# Sign permit added cir



## McClary’s Electrical (Feb 21, 2009)

Cletis said:


> I
> Just
> Looked at a sign job. I told him $ 325 no permit and $ 2,300
> With permit because of local bueacrazy. I make the same either way.
> ...


 
Some places yes. The city of Richmond controls their growth with their permitting process. You submit plans into plan review, they keep them for 6 weeks, send them back because you mispelled a word, and you make corrections, and they keep them another 6 weeks.


----------



## Cletis (Aug 20, 2010)

I have to pay an engineer $ 1,200 around here to stamp drawings


----------



## Magnettica (Jan 23, 2007)

There are a few slow construction departments in New Jersey. Just as there are a few departments that really have their **** together. It's all a part of the game and patience is a virtue. Yes, some of them are even horrible and yes it slows me down if no one knows whats going on. Mostly the customers get confused and it's my job to assure them every things being handled professionally.


----------



## 360max (Jun 10, 2011)

Cletis said:


> I
> Just
> Looked at a sign job.
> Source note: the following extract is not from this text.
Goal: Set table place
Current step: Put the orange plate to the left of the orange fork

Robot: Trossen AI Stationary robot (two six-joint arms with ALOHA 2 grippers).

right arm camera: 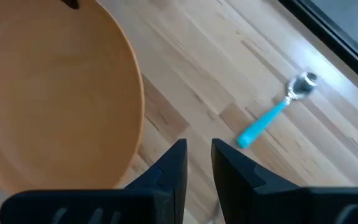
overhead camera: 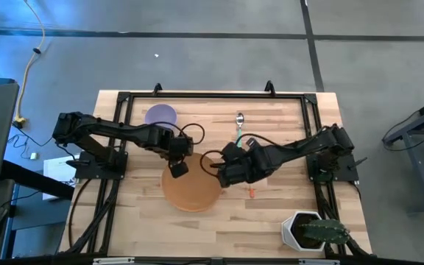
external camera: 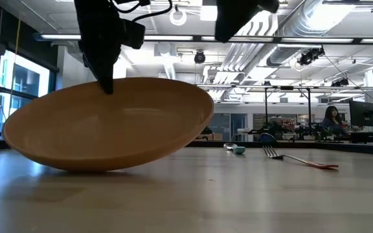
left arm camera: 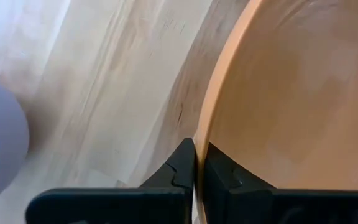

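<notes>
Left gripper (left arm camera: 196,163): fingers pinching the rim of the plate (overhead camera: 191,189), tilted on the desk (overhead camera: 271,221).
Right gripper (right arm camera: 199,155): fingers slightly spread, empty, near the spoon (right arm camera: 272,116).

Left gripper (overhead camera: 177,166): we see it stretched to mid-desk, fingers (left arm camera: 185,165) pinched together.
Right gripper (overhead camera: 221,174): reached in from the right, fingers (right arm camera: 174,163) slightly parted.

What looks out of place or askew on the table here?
The orange plate is tilted: in the low view one edge rests on the table while the other is raised, because the left gripper is shut on its rim. The spoon and fork lie flat.
</notes>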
I told him $ 325 no permit and $ 2,300
> With permit because of local* bueacrazy.* I make the same either way.
> ...


...not really, we have bureaucracy, really not as crazy as Georgia :whistling2:
never realized how much it cost to get simple set of prints stamped.


----------



## eric7379 (Jan 5, 2010)

Cletis said:


> I have to pay an engineer $ 1,200 around here to stamp drawings


If you send them to me, I'll be glad to stamp them for $600. The stamp might not be worth the paper that the drawings are made on, but I can save you some money! 

JJ

Heck, now that I think of it, I'll even take some pics of the "stamped" drawings, and start my own "can I du dis" thread!!


----------



## mbednarik (Oct 10, 2011)

you guys have to have an engineers stamp for everything?


----------